Article 2, Section 1:

"No person except a natural born Citizen, or a Citizen of the United States, at the time of the Adoption of this Constitution, shall be eligible to the office of the President.

Joe Biden-proving the valdity of String Theory almost every day.

Ed Snack said...

RebeccaH, the newspaper announcements are without much value as evidence. The only solid evidence of Obama's birth in Hawaii is the definitive statement that he was born in Hawaii, made by, I believe, the Director of the Hawaiian Department of Health, Dr Fukino. Contrary to other statements by the same and similar people, although today you could not easily get a Hawaiian birth certificate if you were not born there, in 1961 it was indeed possible.
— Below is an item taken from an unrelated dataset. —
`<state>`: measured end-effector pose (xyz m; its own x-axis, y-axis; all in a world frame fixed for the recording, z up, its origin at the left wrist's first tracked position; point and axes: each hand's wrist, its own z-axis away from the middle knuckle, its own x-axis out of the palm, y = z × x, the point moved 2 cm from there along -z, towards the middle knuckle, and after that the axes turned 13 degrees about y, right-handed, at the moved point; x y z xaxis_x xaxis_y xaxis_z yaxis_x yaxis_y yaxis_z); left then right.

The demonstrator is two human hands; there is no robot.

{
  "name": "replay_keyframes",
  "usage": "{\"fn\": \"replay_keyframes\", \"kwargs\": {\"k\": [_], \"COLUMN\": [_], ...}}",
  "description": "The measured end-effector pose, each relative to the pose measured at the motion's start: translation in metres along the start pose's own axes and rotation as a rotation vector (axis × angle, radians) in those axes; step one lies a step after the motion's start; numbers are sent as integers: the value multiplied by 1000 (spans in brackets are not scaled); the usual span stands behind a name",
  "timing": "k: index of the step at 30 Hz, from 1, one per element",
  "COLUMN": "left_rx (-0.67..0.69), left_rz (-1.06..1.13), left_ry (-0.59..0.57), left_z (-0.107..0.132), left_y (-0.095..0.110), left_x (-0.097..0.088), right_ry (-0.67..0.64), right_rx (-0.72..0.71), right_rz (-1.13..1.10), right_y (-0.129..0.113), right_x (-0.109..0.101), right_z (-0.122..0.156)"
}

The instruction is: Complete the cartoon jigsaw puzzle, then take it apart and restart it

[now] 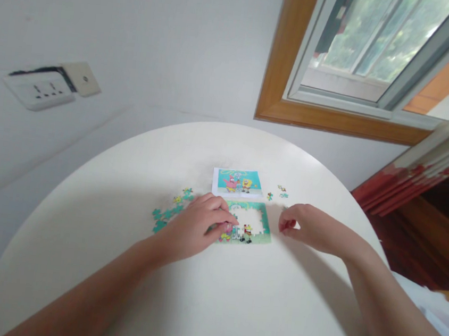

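Note:
A partly assembled jigsaw puzzle (267,223) lies flat on the table, its border joined around a white gap, with cartoon figures along its lower part. My left hand (198,221) rests over the puzzle's left side, fingers stretched to the right and thumb below them. It covers that side, so anything under the fingertips is hidden. Just right of the puzzle, my right hand (308,227) is closed, fingers curled against the thumb; whatever they hold, if anything, cannot be made out. Behind the puzzle lies a printed reference picture (239,183) of a pink and a yellow cartoon figure.
Loose teal puzzle pieces (163,217) are heaped left of my left hand. Several small pieces (282,190) lie beyond my right hand. The round white table (210,305) meets the wall behind, below a wood-framed window (334,118). A wall socket (42,90) is at left.

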<state>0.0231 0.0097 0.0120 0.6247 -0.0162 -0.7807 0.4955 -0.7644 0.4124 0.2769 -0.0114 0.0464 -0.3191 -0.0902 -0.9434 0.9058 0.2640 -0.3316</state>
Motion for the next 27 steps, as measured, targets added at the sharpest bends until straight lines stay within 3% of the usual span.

So the COLB document itself is not definitive.

The statement by Dr Fukino should be regarded as authoritative, unless one wants to take the position that the Director is lying. The wording of the statement specifically says "born in Hawaii", not "has a valid Hawaiian birth certificate" or some such. Case closed on that one.

Whether he is a "natural born citizen" is less clear to me although I doubt that any clarification is likely from the only authoritative place on constitutional matters, the Supreme Court.